The authors, both English professors at U.S. universities, wrote most of the material in their respective volumes. Substantive and well written, the articles treat a wide range of literary and popular authors and representative novels by them as well as literary themes and movements, fictional genres, significant historical events, social issues, major literary periodicals, and other relevant topics. Most entries are followed by brief secondary bibliographies. Although author entries make no attempt to mention all of a writer's novels, no primary bibliographies are provided. Each volume features extensive cross-references but only to related entries within that particular volume, never to entries in the companion volume. Both volumes include glossaries and exceptionally detailed indexes, which provide a means of identifying novels by genre and theme and locating authors by nationality. Volume 2 also includes a section listing recipients of major British literary prizes.
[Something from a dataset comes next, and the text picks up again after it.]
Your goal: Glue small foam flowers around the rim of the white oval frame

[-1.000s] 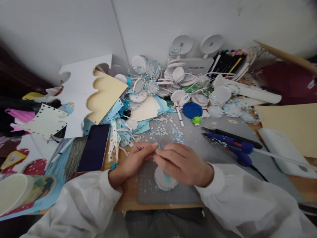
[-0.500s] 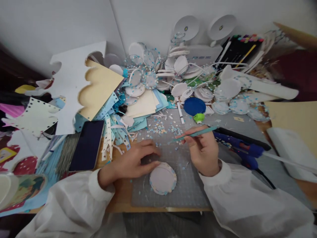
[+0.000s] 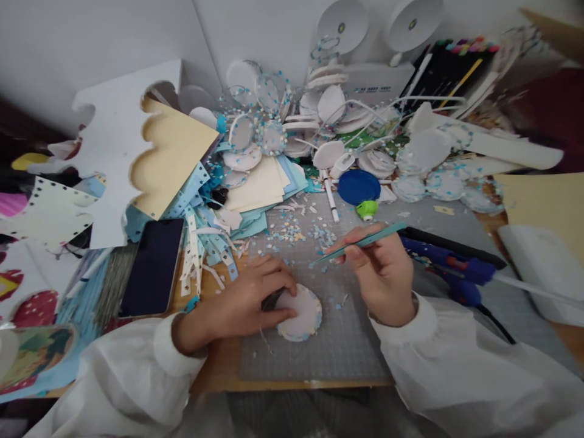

If the contents of these two volumes had been consolidated into one seamless, integrated set with a single alphabetical sequence and a comprehensive index, this would be an outstanding reference source. Combining these two complementary volumes into one work would have made the set easier to use and also avoided unnecessary duplication (for example, both volumes include entries for Joseph Conrad, Rudyard Kipling, H. G. Wells, and other authors who spanned the nineteenth and twentieth centuries, and both define many of the same literary terms, such as irony and point of view). Eliminating this duplication would have freed space to cover additional novelists, for example, John Banville, David Malouf, and Edith Somerville. In addition, a single alphabetical sequence would have avoided some of the inconsistencies between the volumes. For instance, volume 1 provides a lengthy article on Children's literature, but volume 2 does not.
As a set, this work has serious shortcomings, but when considered as individual entities, both volumes merit high praise. Because these volumes provide valuable coverage of British novelists and novels to an extent that no other reference source currently does, they will make a useful addition to high-school, public, and academic libraries.